#### Your instructions
Please report how many lines of the following entries hold the word "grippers", giving the number alone.

___ Data for review ___

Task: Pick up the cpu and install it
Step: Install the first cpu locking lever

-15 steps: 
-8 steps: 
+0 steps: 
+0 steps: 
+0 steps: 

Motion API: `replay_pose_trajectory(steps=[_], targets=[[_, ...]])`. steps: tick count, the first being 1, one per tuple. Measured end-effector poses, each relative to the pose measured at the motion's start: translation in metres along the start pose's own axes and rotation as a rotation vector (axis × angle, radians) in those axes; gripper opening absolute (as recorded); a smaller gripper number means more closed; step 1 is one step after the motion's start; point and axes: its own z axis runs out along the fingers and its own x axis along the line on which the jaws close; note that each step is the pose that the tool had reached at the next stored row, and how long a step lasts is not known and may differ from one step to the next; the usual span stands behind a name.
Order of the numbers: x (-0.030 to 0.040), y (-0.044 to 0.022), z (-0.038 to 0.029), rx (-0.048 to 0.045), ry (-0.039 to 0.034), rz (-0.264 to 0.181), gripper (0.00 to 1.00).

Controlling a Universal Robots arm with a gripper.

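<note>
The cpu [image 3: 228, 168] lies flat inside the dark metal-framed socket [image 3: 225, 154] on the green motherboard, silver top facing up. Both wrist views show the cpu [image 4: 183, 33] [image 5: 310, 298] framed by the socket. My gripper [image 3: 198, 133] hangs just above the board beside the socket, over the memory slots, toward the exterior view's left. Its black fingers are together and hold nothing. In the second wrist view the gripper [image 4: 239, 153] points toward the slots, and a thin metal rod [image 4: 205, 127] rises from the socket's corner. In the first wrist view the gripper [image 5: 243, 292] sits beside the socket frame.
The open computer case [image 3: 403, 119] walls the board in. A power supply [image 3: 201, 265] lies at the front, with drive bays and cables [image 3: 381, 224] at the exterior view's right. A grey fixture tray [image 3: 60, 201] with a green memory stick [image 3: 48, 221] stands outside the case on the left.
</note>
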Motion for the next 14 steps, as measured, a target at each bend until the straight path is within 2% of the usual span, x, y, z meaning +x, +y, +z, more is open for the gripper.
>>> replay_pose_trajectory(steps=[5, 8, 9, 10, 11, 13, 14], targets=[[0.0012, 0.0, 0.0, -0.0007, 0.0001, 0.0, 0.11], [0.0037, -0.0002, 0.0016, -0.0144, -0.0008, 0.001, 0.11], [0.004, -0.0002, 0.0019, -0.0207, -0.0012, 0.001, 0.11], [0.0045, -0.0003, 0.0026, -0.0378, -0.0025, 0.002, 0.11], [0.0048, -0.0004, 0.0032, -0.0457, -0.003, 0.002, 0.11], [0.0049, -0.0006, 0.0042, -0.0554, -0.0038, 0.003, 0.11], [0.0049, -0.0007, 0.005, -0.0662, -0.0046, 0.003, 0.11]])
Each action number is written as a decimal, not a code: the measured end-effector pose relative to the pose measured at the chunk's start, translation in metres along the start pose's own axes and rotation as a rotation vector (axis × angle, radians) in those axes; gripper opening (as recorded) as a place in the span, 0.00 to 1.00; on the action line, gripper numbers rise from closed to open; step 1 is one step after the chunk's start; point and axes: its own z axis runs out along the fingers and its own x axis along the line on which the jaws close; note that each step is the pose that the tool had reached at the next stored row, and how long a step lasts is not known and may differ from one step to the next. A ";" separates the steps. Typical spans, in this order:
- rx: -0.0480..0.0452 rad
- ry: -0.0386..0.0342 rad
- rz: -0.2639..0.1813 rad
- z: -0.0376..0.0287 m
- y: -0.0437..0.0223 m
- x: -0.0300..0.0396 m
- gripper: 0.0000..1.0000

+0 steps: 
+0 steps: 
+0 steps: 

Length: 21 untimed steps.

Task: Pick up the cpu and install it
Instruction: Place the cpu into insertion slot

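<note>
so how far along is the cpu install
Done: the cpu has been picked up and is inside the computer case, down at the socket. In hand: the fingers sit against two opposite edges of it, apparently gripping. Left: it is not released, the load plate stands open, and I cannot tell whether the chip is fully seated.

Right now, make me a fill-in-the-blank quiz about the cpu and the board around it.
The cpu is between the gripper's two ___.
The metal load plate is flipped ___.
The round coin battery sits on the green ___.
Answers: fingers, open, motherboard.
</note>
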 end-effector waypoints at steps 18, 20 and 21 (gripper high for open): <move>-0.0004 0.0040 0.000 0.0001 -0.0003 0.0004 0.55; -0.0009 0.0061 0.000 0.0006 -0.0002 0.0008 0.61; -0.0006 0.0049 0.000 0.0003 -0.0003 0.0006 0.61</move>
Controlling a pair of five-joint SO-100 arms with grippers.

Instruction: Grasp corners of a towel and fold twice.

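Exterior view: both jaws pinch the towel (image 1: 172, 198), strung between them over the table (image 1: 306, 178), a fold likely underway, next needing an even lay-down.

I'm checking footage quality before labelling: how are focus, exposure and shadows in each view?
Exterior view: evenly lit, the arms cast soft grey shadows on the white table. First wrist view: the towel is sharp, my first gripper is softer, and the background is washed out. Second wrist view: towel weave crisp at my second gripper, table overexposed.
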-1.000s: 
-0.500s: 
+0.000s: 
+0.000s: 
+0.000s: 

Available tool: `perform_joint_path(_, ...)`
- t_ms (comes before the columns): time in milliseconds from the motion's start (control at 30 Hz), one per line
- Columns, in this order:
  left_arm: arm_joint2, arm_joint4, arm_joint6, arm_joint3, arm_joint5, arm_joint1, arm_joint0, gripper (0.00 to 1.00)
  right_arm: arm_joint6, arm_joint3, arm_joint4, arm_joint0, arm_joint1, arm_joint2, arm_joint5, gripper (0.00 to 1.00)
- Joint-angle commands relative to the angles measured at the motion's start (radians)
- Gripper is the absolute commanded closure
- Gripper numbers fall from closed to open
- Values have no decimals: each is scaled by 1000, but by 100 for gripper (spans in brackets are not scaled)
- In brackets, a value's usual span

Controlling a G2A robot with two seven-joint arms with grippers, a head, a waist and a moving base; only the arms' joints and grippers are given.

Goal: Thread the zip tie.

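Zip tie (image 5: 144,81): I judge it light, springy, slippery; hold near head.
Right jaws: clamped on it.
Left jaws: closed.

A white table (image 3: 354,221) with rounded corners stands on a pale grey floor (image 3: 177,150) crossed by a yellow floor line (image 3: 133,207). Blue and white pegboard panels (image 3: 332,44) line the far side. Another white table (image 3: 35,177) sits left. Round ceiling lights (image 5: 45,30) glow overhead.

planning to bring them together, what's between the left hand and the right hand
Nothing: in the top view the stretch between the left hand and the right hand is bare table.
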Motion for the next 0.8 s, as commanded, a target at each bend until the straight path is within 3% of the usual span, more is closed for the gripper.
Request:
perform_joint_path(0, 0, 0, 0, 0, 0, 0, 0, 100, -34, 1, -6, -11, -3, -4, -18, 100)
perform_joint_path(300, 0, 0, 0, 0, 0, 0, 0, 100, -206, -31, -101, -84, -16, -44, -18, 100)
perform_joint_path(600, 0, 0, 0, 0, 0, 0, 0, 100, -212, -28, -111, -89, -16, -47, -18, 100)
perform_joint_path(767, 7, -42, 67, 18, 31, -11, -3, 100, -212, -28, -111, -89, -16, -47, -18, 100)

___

#### Expected answer
2